__Your goal__: Copy out all the entries word for word.

+===+

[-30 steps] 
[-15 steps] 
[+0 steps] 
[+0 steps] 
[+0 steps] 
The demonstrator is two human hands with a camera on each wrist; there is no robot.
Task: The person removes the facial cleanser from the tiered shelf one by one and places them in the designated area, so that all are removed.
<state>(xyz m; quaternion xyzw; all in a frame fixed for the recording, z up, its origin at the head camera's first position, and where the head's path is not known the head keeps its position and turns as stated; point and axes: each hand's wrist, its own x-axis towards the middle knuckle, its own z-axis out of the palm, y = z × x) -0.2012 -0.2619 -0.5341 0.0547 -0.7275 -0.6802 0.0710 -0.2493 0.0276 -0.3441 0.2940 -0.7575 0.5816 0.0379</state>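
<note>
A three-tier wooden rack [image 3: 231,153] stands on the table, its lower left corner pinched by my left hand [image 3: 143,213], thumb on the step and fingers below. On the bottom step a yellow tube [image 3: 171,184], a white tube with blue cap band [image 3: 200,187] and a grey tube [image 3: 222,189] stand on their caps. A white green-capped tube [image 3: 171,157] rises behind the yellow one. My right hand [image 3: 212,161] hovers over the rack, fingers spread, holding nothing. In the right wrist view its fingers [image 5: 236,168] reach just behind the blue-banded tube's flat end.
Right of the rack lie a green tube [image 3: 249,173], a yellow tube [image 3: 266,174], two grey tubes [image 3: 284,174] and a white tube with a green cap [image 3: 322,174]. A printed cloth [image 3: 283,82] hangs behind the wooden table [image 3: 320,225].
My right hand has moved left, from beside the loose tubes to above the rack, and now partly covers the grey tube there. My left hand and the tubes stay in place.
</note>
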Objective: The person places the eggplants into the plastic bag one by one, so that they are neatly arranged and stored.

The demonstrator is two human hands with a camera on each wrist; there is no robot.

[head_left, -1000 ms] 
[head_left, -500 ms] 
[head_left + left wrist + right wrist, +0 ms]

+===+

__Result__:
[-30 steps] 
[-15 steps] 
[+0 steps] 
[+0 steps] 
[+0 steps] 
The demonstrator is two human hands with a camera on each wrist; there is no robot.
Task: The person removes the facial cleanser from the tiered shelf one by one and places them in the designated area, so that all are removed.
<state>(xyz m; quaternion xyzw; all in a frame fixed for the recording, z up, its origin at the head camera's first position, and where the head's path is not known the head keeps its position and turns as stated; point and axes: each hand's wrist, its own x-axis towards the middle knuckle, its own z-axis out of the palm, y = z × x) -0.2012 -0.2619 -0.5341 0.0547 -0.7275 -0.6802 0.0710 -0.2493 0.0276 -0.3441 0.2940 -0.7575 0.5816 0.0379</state>
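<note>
A three-tier wooden rack [image 3: 231,153] stands on the table, its lower left corner pinched by my left hand [image 3: 143,213], thumb on the step and fingers below. On the bottom step a yellow tube [image 3: 171,184], a white tube with blue cap band [image 3: 200,187] and a grey tube [image 3: 222,189] stand on their caps. A white green-capped tube [image 3: 171,157] rises behind the yellow one. My right hand [image 3: 212,161] hovers over the rack, fingers spread, holding nothing. In the right wrist view its fingers [image 5: 236,168] reach just behind the blue-banded tube's flat end.
Right of the rack lie a green tube [image 3: 249,173], a yellow tube [image 3: 266,174], two grey tubes [image 3: 284,174] and a white tube with a green cap [image 3: 322,174]. A printed cloth [image 3: 283,82] hangs behind the wooden table [image 3: 320,225].
My right hand has moved left, from beside the loose tubes to above the rack, and now partly covers the grey tube there. My left hand and the tubes stay in place.
</note>
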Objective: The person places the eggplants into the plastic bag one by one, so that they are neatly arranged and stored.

The demonstrator is two human hands with a camera on each wrist; there is no robot.

[head_left, -1000 ms] 
[head_left, -500 ms] 
[head_left + left wrist + right wrist, +0 ms]

Nothing else is part of this answer.